Les deux arrivèrent dans le métro. Riko eut du mal à ne pas se faire renverser, et heureusement que le karatéka l'encadrait, sans quoi elle se serait déjà faite piétiner.

« Tu as de la force... »

Ryuusei l'avait maintenu fermement par les bras. Cette étreinte lui rappela le souvenir de la première fois, quand il avait attrapé son poignet pour l'arracher à ce pervers.
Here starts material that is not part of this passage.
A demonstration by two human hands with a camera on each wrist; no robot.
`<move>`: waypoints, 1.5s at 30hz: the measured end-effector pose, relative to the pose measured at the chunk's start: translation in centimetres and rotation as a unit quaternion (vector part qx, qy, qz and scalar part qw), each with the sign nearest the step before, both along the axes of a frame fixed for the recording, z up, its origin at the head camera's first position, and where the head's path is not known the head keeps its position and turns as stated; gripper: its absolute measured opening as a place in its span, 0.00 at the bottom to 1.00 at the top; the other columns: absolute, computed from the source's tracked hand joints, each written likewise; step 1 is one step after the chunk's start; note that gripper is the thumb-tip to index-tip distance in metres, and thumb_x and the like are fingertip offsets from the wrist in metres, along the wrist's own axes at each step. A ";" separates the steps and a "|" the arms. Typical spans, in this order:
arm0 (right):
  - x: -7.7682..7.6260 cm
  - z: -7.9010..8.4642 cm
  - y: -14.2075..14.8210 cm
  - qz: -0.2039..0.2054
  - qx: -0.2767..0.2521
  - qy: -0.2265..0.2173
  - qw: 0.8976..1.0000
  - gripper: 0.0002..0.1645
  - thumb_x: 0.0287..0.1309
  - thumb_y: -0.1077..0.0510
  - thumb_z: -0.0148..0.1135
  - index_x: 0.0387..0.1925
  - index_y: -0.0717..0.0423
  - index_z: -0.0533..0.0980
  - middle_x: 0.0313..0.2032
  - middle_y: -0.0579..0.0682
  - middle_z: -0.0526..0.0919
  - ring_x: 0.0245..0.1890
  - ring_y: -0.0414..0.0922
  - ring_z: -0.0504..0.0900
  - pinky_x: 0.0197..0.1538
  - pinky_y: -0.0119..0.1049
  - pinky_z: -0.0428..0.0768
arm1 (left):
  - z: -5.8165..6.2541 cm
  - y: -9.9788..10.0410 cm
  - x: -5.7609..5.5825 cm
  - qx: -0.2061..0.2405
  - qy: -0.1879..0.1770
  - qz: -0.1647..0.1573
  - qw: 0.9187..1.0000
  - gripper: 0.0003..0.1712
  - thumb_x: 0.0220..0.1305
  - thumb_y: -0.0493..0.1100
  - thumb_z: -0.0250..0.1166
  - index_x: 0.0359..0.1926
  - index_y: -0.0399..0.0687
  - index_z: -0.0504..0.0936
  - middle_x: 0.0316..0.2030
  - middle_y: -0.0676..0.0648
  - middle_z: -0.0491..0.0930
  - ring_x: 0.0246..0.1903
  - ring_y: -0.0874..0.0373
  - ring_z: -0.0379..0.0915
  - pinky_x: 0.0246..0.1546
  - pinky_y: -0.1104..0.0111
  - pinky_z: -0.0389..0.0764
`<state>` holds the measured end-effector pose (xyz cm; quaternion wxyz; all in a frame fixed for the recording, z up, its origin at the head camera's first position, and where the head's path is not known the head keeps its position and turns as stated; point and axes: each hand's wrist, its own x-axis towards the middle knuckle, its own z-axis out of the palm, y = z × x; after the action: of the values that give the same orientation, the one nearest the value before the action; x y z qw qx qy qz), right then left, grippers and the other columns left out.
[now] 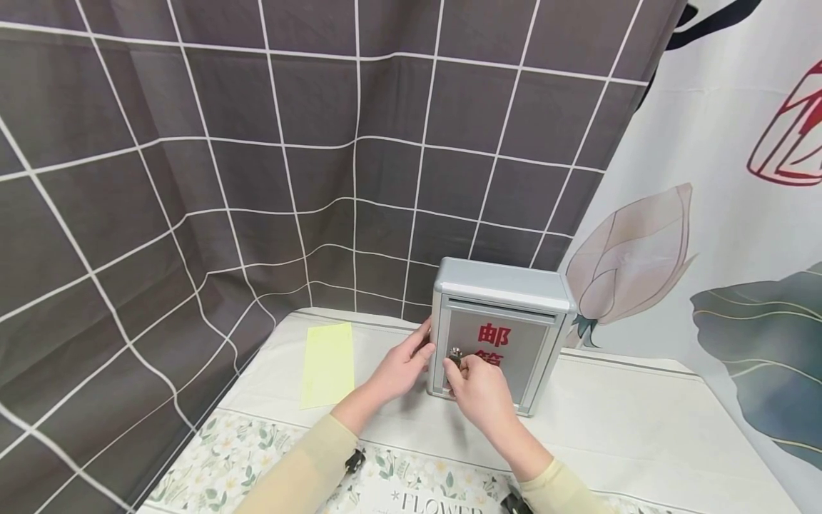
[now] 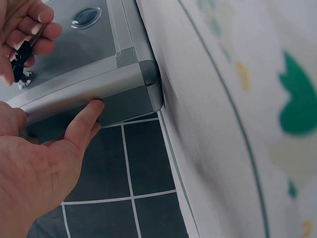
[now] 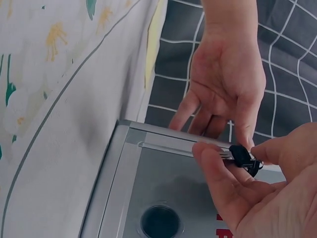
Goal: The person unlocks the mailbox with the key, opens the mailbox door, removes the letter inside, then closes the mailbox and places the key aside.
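A silver-grey metal mailbox (image 1: pixel 504 278) with red characters and a slot near its top stands on the table. My left hand (image 1: pixel 403 368) rests against the box's left side, its fingers along that side wall and its thumb near the front edge. Between thumb and fingers my right hand (image 1: pixel 481 389) pinches a small bunch of keys (image 3: pixel 240 155) with black heads, in front of the door. The chrome lock (image 2: pixel 24 80) sits at the door's left edge, right by the black key heads. Whether a key is in the lock, I cannot tell.
A yellow sheet of paper (image 1: pixel 327 364) lies on the table to the left of the box. A round window (image 3: pixel 160 221) is set low in the door. Dark checked cloth (image 1: pixel 321 171) hangs behind the table, and a flowered cloth (image 1: pixel 231 457) covers its front.
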<state>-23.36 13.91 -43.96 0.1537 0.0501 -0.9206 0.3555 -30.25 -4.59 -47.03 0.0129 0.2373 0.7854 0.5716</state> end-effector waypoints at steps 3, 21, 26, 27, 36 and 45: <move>0.1 0.0 0.0 -0.003 0.018 0.022 1.000 0.20 0.80 0.49 0.67 0.31 0.57 0.81 0.18 0.40 0.82 0.18 0.37 0.76 0.25 0.38 0.77 | 0.0 0.0 0.0 0.002 -0.002 -0.001 1.000 0.35 0.91 0.55 0.52 0.91 0.62 0.57 0.84 0.40 0.64 0.74 0.39 0.74 0.63 0.51 0.88; 0.3 0.6 -0.5 -0.023 0.086 0.047 0.995 0.22 0.79 0.51 0.67 0.26 0.54 0.75 0.17 0.43 0.72 0.18 0.44 0.71 0.23 0.41 0.72 | -0.2 0.0 -0.1 -0.003 -0.003 0.006 1.000 0.35 0.91 0.56 0.52 0.90 0.66 0.57 0.84 0.42 0.65 0.72 0.40 0.77 0.61 0.55 0.90; 0.3 0.6 -0.4 -0.022 0.090 0.051 0.994 0.19 0.77 0.52 0.68 0.32 0.62 0.81 0.18 0.44 0.76 0.19 0.43 0.73 0.24 0.42 0.77 | -0.2 0.0 0.0 -0.004 -0.003 0.006 1.000 0.35 0.91 0.57 0.52 0.91 0.66 0.57 0.83 0.41 0.65 0.72 0.40 0.77 0.61 0.55 0.90; 0.2 0.6 -0.4 -0.022 0.088 0.052 0.994 0.19 0.77 0.52 0.68 0.34 0.64 0.82 0.18 0.44 0.76 0.19 0.43 0.73 0.24 0.42 0.77 | -0.2 0.0 0.0 -0.004 -0.003 0.006 1.000 0.35 0.91 0.56 0.52 0.90 0.66 0.57 0.83 0.41 0.65 0.72 0.39 0.77 0.61 0.55 0.90; -0.2 0.1 -0.2 -0.021 0.090 0.077 0.993 0.20 0.74 0.52 0.69 0.40 0.70 0.85 0.21 0.48 0.82 0.22 0.47 0.80 0.29 0.53 0.86 | -0.1 0.1 0.0 -0.002 -0.002 0.005 1.000 0.35 0.91 0.57 0.52 0.91 0.66 0.57 0.83 0.41 0.66 0.72 0.40 0.77 0.62 0.52 0.89; -1.7 -2.0 0.5 -0.022 0.108 0.131 0.985 0.22 0.75 0.46 0.66 0.25 0.52 0.77 0.16 0.41 0.72 0.17 0.44 0.71 0.20 0.52 0.74 | -0.2 0.0 0.0 -0.008 0.002 0.008 1.000 0.35 0.91 0.57 0.51 0.91 0.66 0.56 0.83 0.41 0.66 0.71 0.40 0.79 0.61 0.55 0.90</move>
<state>-25.09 14.45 -45.95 0.2740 0.0923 -0.9265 0.2407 -30.28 -4.56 -47.21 0.0086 0.2322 0.7915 0.5652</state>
C'était la même ampleur. Elle imaginait sans mal être prise dans ces bras sécurisant, dans ce cocon qui lui donnait la sensation de s'épanouir dans l'amour et le bonheur. Riko pensait comme cela. Elle était faible, fragile, et ne savait pas s'affirmer physiquement. Trop gentille, trop adorable, comment même la détester ?
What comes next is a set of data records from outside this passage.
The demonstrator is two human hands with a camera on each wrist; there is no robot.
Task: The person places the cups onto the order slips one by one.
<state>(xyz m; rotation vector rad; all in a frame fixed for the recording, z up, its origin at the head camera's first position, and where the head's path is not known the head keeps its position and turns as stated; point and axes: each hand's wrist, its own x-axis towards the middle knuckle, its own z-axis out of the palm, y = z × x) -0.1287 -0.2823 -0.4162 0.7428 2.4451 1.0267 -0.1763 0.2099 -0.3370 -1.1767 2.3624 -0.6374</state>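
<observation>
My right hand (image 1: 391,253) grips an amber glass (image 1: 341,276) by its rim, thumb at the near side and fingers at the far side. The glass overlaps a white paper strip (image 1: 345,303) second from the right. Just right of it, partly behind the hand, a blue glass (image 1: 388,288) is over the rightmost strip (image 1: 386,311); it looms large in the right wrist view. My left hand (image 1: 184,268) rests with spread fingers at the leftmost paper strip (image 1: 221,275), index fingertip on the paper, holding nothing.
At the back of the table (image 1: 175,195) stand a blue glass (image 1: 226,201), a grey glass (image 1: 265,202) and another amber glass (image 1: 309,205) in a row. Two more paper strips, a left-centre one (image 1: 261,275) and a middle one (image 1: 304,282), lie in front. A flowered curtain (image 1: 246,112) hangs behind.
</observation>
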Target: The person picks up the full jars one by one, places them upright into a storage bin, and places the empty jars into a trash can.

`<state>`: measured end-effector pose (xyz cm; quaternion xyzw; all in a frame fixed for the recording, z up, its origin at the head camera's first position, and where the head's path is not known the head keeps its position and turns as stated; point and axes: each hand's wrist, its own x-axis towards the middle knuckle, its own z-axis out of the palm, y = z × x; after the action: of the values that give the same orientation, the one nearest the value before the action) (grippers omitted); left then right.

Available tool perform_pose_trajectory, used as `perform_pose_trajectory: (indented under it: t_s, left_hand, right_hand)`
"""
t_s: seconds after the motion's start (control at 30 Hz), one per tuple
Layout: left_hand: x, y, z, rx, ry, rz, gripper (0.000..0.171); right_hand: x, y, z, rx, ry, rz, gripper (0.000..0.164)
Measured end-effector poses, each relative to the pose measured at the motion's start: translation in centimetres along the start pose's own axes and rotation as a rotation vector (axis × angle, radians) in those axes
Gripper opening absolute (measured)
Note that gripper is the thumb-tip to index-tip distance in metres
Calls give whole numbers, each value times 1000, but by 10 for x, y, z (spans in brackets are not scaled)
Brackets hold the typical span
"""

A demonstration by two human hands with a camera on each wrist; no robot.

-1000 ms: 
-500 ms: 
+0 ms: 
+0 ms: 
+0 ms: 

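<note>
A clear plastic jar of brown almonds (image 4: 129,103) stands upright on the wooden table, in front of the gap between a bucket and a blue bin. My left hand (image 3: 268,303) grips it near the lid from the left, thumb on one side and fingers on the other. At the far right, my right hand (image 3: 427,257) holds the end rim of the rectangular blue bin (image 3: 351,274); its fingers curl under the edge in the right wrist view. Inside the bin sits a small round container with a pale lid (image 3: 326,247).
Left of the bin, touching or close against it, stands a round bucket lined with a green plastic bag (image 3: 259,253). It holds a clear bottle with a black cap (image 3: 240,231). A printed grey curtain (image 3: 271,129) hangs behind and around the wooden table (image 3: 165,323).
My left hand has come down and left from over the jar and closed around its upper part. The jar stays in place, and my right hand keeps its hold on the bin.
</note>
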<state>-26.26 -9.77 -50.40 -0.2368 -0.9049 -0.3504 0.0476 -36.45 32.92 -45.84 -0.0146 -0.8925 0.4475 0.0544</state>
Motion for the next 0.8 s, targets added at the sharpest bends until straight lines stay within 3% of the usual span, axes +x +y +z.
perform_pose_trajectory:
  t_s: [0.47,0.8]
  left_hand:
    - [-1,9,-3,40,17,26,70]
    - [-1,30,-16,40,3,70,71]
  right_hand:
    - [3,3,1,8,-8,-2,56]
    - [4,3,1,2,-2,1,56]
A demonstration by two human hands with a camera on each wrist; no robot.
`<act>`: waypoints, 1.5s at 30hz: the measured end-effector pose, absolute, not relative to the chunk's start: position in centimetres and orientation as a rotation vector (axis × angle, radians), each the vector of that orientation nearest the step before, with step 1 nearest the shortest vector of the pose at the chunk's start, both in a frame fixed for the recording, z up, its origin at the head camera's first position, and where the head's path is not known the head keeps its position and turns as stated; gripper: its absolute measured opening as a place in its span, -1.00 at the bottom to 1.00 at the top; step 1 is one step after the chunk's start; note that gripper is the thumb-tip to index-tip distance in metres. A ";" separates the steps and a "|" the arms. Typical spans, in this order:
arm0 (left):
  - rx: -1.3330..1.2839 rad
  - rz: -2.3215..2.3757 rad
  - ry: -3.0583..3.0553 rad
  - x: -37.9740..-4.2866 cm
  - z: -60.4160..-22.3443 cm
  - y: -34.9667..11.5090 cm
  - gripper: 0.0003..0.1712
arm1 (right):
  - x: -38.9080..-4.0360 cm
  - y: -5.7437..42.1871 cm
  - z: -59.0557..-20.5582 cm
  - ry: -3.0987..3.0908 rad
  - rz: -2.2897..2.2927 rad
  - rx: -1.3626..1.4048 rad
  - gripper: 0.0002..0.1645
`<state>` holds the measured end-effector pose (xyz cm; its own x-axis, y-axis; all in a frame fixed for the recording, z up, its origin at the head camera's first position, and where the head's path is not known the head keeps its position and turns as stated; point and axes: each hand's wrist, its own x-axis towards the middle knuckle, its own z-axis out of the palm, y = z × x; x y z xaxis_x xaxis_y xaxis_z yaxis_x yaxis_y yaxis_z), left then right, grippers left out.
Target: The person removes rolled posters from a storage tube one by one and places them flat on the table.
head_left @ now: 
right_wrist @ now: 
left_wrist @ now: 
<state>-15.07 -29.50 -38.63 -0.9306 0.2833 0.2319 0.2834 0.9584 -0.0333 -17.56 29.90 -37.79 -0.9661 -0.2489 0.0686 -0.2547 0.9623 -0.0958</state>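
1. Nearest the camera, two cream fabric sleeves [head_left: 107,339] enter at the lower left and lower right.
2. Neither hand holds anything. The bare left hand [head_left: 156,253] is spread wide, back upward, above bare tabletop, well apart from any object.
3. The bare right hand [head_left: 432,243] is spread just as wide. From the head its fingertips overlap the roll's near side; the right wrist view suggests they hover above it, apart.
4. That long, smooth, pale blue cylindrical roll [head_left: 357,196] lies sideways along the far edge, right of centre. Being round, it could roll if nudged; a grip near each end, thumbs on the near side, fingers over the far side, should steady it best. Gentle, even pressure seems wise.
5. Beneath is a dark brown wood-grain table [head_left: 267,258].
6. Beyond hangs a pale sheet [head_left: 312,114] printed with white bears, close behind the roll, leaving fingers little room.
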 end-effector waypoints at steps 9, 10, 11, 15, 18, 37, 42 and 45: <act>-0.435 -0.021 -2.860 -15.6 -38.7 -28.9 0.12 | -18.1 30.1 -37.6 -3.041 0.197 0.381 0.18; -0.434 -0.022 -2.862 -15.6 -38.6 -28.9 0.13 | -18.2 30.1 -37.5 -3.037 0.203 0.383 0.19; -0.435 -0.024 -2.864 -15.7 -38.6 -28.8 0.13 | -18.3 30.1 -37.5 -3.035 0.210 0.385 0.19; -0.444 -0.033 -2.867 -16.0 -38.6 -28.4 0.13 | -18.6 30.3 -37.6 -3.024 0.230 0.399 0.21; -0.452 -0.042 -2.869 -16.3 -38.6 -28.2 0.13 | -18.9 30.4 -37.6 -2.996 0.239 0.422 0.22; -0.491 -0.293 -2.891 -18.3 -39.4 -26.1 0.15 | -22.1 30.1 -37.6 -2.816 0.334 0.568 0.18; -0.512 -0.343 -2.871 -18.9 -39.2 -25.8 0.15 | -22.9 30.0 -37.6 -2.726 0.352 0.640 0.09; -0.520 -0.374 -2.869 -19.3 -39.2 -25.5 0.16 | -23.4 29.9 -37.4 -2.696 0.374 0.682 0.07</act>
La rousse se colla dos à la vitre, plaquée par Ryuusei. La vue qu'il lui offrait était similaire à un mirage, un rêve éveillé. Elle avait envie de tendre ses bras vers lui, de s'accrocher à son cou, de tirer ses vêtements pour s'empêtrer dans ses bras... C'était ce qu'elle adorait par dessus tout. Le toucher lui. Mais elle ne fit que l'observer de ses yeux bienveillants et si gourmands. Elle l'aimait tellement...

« Oui ! Je suis toute petite c'est vrai ! Des fois c'est pratique pour se faufiler mais d'autres fois c'est presque dangereux. Merci, heureusement que tu étais là. Tu es très attentionné Kodo-kun... »

Souriante, ses pommettes hautes, elle le remercia. Elle aurait aimé lui demander pourquoi il n'avait pas de copine, pourquoi il n'était pas populaire ? Pour elle, il était presque parfait finalement...

Lorsque la rame tangua, Riko s'abattit sur Ryuusei. Pensant qu'il allait la repousser, ou l'esquiver, celui-ci l'entoura d'un bras, se retenant de l'autre. S'il avait pu, s'il n'avait pas eu de gêne, peut être l'aurait-il soulevé pour la prendre contre lui, la mettre en sécurité...
Elle était mal à l'aise, gênée, rouge comme une tomate face à ce genre de situation. Si l'homme était légèrement nerveux, elle, elle n'arrivait plus à se concentrer. Les excuses coulèrent à flot, jusqu'au moment où elle s'arracha de son étreinte. Enfin. Mais le sportif en voulait plus, prétextant un mouvement pour la serrer dans ses bras.
Alors finalement, c'était intentionnel.
Riko leva une main, attrapant le dos de sa veste, le serrant comme pour s'y accrocher. Quelques regards étaient tournés vers eux, mais rien d'alarmant. Les gens s'en désintéressaient vite en réalité.
La rouquine sentait l'entièreté de sa main contre son dos, faire toute sa largeur tant elle l'avait fin et petit. Ses cheveux remuaient, non par le vent mais bien par le toucher du géant. Elle-même ne pu se calmer.
Lorsqu'il parla, elle revint un peu à la raison s'étonnant. Comment pouvait-il être si calme ? Incompréhensible...

« Euh je... » Elle bafouillait un peu. Si elle levait la tête, elle serait trop proche de lui. Et si elle était trop proche de lui, elle aurait envie de l'embrasser « Ce... N'est pas grave pour mes amis, ça ira. Tu n'as qu'à emmener des amis à toi également. Nous ne sommes pas beaucoup de notre côté, nous serons quatre au total. » Finalement, elle aussi parlait calmement. Elle se concentrait sur autre chose « Comme ça, tu ne seras pas au milieu de nous, et moi je ne serai pas au milieu de vous... Qu'en dis tu ? »

Elle releva alors la tête. Effectivement, il était près. Beaucoup trop en réalité. Ses mains bougèrent, pour venir agripper son haut sur son torse, admirant ses orbes si belles. Dans l'élan admiratif, elle ne fit pas attention au nom de la station, et ne le réalisa que quand ils se firent bousculer .

« Ah ! C'est ici ! Viens vite ! »

Avant que les portes ne se referment.